There's more to it than that though. Scientists until the late 19th century may have felt they were achieving complete truth, but after relativity and quantum mechanics so completely undercut their results, the more modest consensus now is simply that scientific results are just successive approximations to the truth. Recognising that there are neurotransmitters and other chemical floods in the brain is better than the 1920s view that it was all a bunch of telephone-like cabling, but there's no reason to think that view won't be superseded by even more accurate visions in the future. Thomas Kuhn, and others, have written at length on how scientists largely chug along in groups that share basic assumptions (paradigms) - the famous herds of independent minds.

The proviso - and this is what makes science so powerful - is that the herd travel is not random, and by objective checks it works, getting to its targets effectively. Evidence that's contrary to herd beliefs has an irritating way of pushing itself up until it's acted upon. There are segments of the DNA strand that control the action of other parts of the strand, and when that was realised you could understand a lot more about the way cancer genes might switch on.

The reason science can self-correct is not so much that it carries a magical method, but because it has greedily carved out a domain where repeatable things happen. This is why it can get away with discarding its historical tail. Physicists don't need to read Newton, for all the nutritious bits have already been digested, in the summary equations a bright undergraduate will learn - a trick which the not-quite-sciences, such as economics, dealing with complex, rushing human subjects, would not be wise to copy. Adam Smith wrote that merchants rarely get together without the intention of defrauding the people. But students encouraged to ignore foundation texts would never have learned that, at least not at the Chicago economics department when Thatcher's intellectual forebears held sway there.

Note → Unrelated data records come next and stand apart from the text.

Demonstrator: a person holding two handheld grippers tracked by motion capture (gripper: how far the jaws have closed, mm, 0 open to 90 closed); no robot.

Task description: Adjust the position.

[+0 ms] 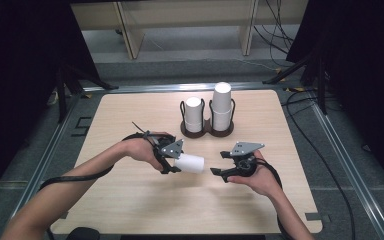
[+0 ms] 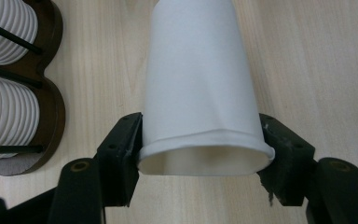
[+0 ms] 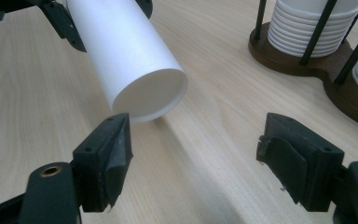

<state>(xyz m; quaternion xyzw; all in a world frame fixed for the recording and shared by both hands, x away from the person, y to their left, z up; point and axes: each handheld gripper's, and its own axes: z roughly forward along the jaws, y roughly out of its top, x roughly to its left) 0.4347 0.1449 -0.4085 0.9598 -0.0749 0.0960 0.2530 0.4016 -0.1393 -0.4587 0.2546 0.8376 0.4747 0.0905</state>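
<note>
On the left of the wooden table [image 1: 130,200], the left gripper [image 1: 172,165] is clenched on a white paper cup [image 1: 190,163]. In the left gripper view its two black jaws press on either side of the cup [image 2: 200,88] at the rim, and the rim is squeezed slightly out of round, with a crease in the wall just above it. The cup lies on its side in the grasp: its long axis runs roughly left to right across the table, the open mouth sits at the left between the jaws, and the closed base points right, toward the other gripper. It is held near the middle of the table, on the near side of the cup holder; whether it touches the tabletop I cannot tell.

The right gripper view looks at the cup [image 3: 130,60] from the base end, the flat bottom facing the camera and the body slanting away up and to the left, with its shadow on the wood beneath.

Farther right, the right gripper [image 1: 220,164] is released, its jaws spread wide with bare table between them. It sits just beside the cup's base without touching it.

At the far middle of the table stands a dark wooden holder [image 1: 207,131] with two wire cages, each bearing a stack of white cups [image 1: 221,105]; the right stack is taller than the left.
</note>
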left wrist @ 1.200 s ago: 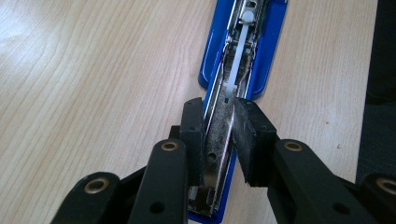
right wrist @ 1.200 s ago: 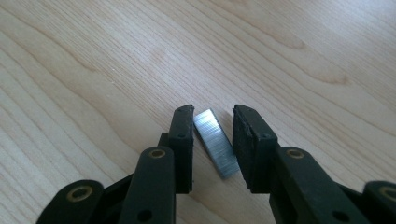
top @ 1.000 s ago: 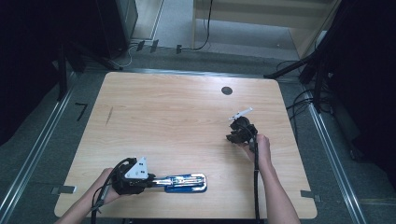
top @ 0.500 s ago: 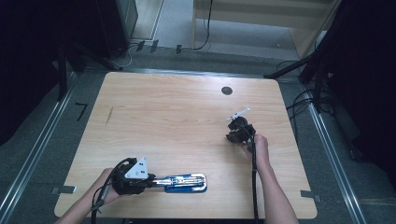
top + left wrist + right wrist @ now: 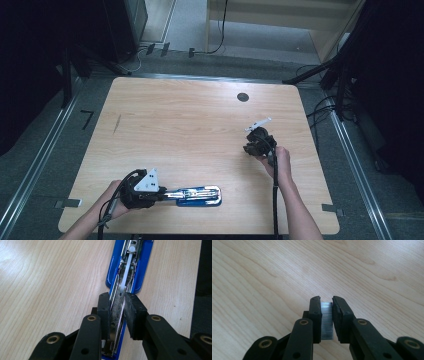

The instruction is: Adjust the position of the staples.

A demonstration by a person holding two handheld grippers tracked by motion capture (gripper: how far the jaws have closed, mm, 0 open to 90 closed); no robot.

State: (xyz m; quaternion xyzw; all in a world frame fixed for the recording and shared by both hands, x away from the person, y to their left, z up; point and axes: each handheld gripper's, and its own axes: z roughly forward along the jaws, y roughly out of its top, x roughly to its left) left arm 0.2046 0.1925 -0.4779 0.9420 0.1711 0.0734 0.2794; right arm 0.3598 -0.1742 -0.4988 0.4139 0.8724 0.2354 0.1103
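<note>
Gripping stapler [image 5: 197, 195] nr front edge; staple strip [image 5: 327, 320] pinched mid-table.

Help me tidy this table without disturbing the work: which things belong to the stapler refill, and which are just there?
In the job:
- open blue stapler, clamped by the left gripper
- strip of staples, pinched in the right gripper

Just there:
- round dark cable hole in the table
- cables on the floor

stapler [image 5: 196, 195] at table's [image 5: 190, 125] near edge, staple strip [image 5: 326, 320] far right

Wooden table [image 5: 190, 125] bearing blue stapler [image 5: 197, 196].
</note>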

The sociology of intellectual herds applies in the art world too, whence Kuhn's popularity even beyond historians of science. His analysis runs even deeper here, for the ideas that have been sustained by art - especially when it was more central in society and more linked to politics and religion - meant that it couldn't be easily changed, for it would undercut those institutions depending on it.

Yet art, too, was felt at various times to be logically progressive, in, for example, the way foreshortening was considered an obviously improved technique by many Florentine painters, or the self-confidence of modern architects that Jonathan Glancey described. But notions of uni-directional progress aren't as easy to sustain in art as in science. The young Tracey Chapman had only a dozen or so chords at her command, but her concerts were still more popular than those of Pierre Boulez, despite his years of training.

The issue clearly isn't technique, but an art's content. At the most direct level it's a matter of being true to events or personalities existing outside of the artist, which is why you can have discussions about the "accuracy" of Shakespeare vs, say, Bellow, in capturing different personalities. Or it might be aiming inward to an artist's own emotional or religious state, as in Bach's music, with its quiet assurance that we need not be isolated souls. Often, as with many architectural decisions or Hollywood films, there has been no central decision, but just an output by committee, which we still interpret for its effects or meaning as best we can. Even art that tries to avoid all possible referents and just aims for formal beauty can't escape: the romantic will be sure it's hinting at noumena, while the cynic knows it's just a structure to which his neural endorphin pathways respond.

The linking assumption for both art and science is that they're merely uncovering something that already exists. This is where whatever truths this DIY course has shown might lie. It is the domain where mathematics is discovered, not invented; where a sculptor knows her finished piece is resting inside the marble, eternally waiting, and she merely needs to get the chisel and uncover it, for everyone else, finally, to see.